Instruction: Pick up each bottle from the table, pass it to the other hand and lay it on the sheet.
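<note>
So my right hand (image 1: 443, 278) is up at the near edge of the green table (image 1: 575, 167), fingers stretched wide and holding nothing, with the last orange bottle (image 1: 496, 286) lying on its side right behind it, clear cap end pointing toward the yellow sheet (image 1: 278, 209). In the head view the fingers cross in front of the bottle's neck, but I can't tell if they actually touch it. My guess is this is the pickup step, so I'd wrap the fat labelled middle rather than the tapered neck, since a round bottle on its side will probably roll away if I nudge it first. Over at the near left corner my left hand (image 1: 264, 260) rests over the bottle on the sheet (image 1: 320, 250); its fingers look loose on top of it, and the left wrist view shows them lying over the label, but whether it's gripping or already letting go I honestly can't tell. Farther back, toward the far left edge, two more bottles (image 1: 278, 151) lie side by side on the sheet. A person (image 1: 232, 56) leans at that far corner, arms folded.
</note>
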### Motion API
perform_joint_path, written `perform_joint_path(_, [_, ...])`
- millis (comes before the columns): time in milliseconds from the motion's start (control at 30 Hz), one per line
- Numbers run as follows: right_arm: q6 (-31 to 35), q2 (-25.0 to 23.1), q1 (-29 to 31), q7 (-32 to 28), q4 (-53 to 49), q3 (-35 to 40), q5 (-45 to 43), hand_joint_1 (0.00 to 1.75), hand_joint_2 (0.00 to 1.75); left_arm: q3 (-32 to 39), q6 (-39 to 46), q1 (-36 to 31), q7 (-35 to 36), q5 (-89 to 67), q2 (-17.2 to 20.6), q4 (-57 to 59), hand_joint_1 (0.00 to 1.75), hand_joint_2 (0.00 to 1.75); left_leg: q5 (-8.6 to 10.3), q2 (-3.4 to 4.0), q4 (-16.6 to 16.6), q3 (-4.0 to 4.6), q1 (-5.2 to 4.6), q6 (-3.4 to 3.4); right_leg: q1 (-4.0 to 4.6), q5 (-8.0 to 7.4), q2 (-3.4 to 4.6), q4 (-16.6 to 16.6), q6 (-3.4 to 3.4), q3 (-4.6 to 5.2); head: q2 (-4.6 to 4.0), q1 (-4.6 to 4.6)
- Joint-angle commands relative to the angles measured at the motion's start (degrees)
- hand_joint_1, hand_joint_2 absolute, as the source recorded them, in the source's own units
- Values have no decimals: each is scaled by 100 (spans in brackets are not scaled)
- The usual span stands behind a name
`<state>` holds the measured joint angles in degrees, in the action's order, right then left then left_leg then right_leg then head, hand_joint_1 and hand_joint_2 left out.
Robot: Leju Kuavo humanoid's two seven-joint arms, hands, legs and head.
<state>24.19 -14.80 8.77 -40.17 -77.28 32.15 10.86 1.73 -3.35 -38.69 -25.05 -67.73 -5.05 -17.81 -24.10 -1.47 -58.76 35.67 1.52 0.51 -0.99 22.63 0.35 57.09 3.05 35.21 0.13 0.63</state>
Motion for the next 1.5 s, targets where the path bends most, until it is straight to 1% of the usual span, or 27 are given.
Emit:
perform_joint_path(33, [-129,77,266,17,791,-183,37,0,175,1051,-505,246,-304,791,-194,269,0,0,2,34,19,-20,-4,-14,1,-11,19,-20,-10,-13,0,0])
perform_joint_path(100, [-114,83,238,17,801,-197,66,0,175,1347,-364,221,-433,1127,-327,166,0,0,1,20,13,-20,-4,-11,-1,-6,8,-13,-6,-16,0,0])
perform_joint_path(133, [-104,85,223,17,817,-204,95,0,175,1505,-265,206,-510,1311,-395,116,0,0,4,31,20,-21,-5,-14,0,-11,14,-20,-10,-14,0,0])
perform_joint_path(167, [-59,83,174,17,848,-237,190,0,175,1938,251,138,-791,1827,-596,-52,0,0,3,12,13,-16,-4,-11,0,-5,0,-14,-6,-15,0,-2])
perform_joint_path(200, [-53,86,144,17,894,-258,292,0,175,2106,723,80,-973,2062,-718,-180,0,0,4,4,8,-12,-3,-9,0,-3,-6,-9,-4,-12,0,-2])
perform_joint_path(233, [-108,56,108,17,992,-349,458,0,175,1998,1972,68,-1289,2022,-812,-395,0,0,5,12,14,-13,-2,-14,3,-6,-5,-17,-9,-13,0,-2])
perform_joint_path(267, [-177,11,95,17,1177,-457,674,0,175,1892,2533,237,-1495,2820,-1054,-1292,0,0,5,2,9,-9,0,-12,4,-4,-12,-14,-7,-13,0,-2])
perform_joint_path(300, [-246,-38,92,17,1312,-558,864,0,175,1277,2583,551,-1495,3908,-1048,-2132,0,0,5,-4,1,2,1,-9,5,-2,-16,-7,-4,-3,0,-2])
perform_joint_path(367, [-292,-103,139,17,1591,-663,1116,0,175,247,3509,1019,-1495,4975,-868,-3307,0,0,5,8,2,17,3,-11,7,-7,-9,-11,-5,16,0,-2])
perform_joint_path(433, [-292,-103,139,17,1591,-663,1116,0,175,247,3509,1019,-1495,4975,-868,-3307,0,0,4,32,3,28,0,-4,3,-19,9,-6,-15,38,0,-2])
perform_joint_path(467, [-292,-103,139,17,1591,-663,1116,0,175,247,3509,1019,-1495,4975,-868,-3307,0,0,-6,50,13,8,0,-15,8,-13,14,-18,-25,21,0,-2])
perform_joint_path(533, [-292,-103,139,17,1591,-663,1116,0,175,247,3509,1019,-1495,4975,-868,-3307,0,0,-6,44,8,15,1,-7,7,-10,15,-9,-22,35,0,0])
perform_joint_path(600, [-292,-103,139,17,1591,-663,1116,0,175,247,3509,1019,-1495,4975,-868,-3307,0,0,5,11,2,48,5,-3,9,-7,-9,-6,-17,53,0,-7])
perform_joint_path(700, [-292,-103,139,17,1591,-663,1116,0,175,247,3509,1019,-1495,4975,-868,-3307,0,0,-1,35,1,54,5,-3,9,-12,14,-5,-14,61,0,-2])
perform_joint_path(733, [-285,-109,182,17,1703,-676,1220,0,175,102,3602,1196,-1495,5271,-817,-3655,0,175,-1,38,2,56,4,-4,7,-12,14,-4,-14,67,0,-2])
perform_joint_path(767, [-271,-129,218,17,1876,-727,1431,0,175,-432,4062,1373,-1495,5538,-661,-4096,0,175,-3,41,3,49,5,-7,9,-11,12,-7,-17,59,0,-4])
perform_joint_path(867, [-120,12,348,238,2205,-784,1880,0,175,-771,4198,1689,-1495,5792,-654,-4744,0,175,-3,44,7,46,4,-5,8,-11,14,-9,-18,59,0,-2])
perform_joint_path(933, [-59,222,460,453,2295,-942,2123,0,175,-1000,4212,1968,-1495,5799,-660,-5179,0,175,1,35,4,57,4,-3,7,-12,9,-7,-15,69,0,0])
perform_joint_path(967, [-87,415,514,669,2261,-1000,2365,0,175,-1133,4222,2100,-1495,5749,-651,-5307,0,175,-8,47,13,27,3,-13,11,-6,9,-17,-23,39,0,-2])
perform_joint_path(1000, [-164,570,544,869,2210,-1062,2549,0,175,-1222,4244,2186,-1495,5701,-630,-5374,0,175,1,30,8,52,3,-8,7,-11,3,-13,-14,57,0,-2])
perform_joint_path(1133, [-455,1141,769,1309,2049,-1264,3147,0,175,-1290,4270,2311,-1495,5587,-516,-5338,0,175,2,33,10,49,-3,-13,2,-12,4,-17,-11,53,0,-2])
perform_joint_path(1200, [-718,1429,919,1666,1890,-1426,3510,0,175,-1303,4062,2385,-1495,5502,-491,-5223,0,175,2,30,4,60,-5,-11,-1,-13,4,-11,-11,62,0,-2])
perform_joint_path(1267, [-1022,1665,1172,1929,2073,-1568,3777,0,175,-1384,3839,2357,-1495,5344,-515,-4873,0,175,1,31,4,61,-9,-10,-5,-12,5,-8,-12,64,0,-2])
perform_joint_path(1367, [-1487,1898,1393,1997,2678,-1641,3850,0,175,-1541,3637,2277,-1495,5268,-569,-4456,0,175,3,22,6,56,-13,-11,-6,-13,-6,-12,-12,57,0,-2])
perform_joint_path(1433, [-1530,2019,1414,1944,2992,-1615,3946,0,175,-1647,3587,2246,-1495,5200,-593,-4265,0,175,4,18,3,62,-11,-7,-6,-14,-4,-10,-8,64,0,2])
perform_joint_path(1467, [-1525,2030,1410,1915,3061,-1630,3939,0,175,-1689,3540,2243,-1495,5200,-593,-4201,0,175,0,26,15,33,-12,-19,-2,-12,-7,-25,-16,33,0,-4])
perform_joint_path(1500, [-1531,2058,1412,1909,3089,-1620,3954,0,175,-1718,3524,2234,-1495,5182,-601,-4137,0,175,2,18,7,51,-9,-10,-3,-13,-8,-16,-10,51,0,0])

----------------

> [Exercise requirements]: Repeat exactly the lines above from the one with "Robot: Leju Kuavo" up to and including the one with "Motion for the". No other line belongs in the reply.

> [Result]:
Robot: Leju Kuavo humanoid's two seven-joint arms, hands, legs and head.
<state>24.19 -14.80 8.77 -40.17 -77.28 32.15 10.86 1.73 -3.35 -38.69 -25.05 -67.73 -5.05 -17.81 -24.10 -1.47 -58.76 35.67 1.52 0.51 -0.99 22.63 0.35 57.09 3.05 35.21 0.13 0.63</state>
Motion for the next 1.5 s, targets where the path bends most, until it is straight to 1% of the usual span, or 27 are given.

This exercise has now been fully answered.